Он повернулся к Тиамаку, и вранн в первый раз увидел правду в словах Изгримнура: герцог был старым, и годы его расцвета давно прошли. Только огромная жизненная сила помогала ему это скрывать, а сейчас, после трагедии, он как-то сразу сдал. Тиамак испытал гнев из-за того, что такой достойный человек страдает.
Но мы все страдали, – сказал он себе. – Теперь пришло время собирать силы, чтобы попытаться во всем разобраться и решить, что делать дальше.
– Расскажи мне, что произошло, Тиамак. – Герцог заставил себя сесть прямо, восстановив внутреннюю дисциплину, в чем явно нуждался. – Расскажи, что ты видел.
– Не думаю, что мне есть что рассказать, – вы и так все знаете… – начал вранн.
– Просто говори. – Изгримнур переместил сломанную руку в более удобное положение. – У нас есть время, пока Стрэнгъярд к нам не присоединился, но я полагаю, что ты уже успел с ним поговорить.
Тиамак кивнул:
– Когда перевязывал его раны. У всех есть истории, чтобы рассказать, но ни одна из них не выглядит приятной. – Он собрался с мыслями и начал: – Я довольно долго шел вместе с ситхи, пока мы не нашли Джошуа…

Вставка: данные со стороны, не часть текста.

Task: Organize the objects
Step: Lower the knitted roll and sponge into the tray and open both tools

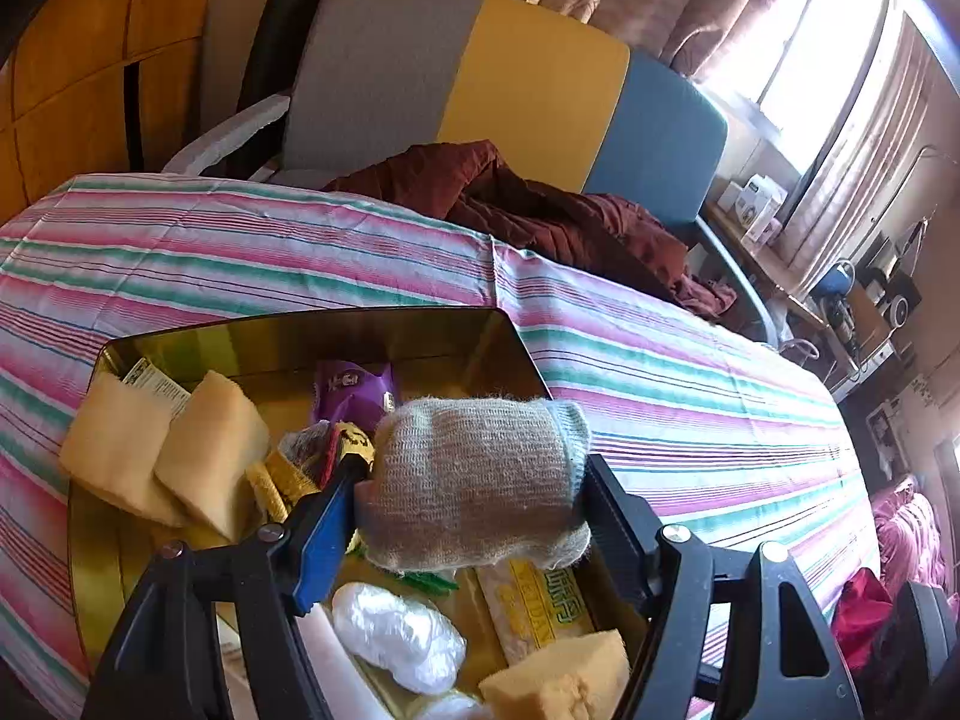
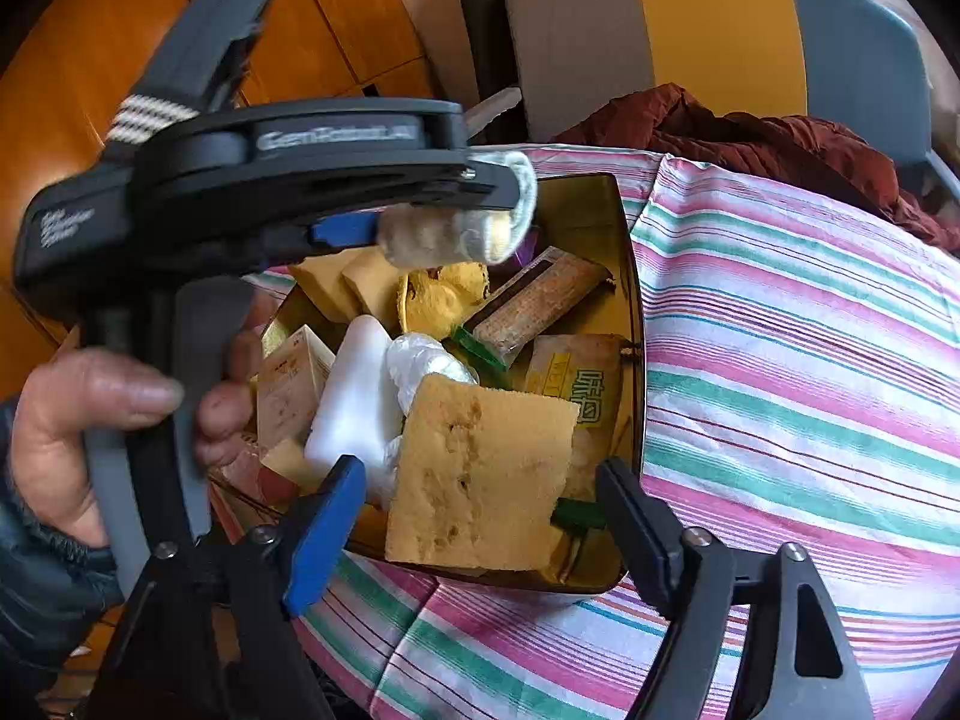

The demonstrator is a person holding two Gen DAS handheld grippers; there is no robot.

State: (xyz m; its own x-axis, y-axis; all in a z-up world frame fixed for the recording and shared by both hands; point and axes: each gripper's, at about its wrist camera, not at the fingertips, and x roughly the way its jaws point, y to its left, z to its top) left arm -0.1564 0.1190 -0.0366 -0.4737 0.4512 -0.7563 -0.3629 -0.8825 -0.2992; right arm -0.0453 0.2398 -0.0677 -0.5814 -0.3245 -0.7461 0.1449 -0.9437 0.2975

– Значит, ты думаешь, что Джошуа мертв?
Спокойствие в низком голосе герцога не соответствовало нервным движениям здоровой руки, которой он постоянно дергал бороду, и сейчас она выглядела гораздо менее ухоженной, чем прежде, словно он никак не мог оставить ее в покое.
Тиамак печально кивнул:
– Король очень сильно ударил его по шее мечом. Я услышал ужасный треск, а потом появилась кровь… – Вранн содрогнулся. – Он не мог такого пережить.
Изгримнур задумался, а потом покачал головой.
– Ну, ладно. Я благодарю Усириса Эйдона за Его милосердие – Джошуа хотя бы не страдал. Несчастный, я очень его любил. И такой печальный конец. – Изгримнур посмотрел в сторону шума, который возник на некотором расстоянии от них, и снова повернулся к Тиамаку: – Ты и сам получил удар, после которого потерял сознание.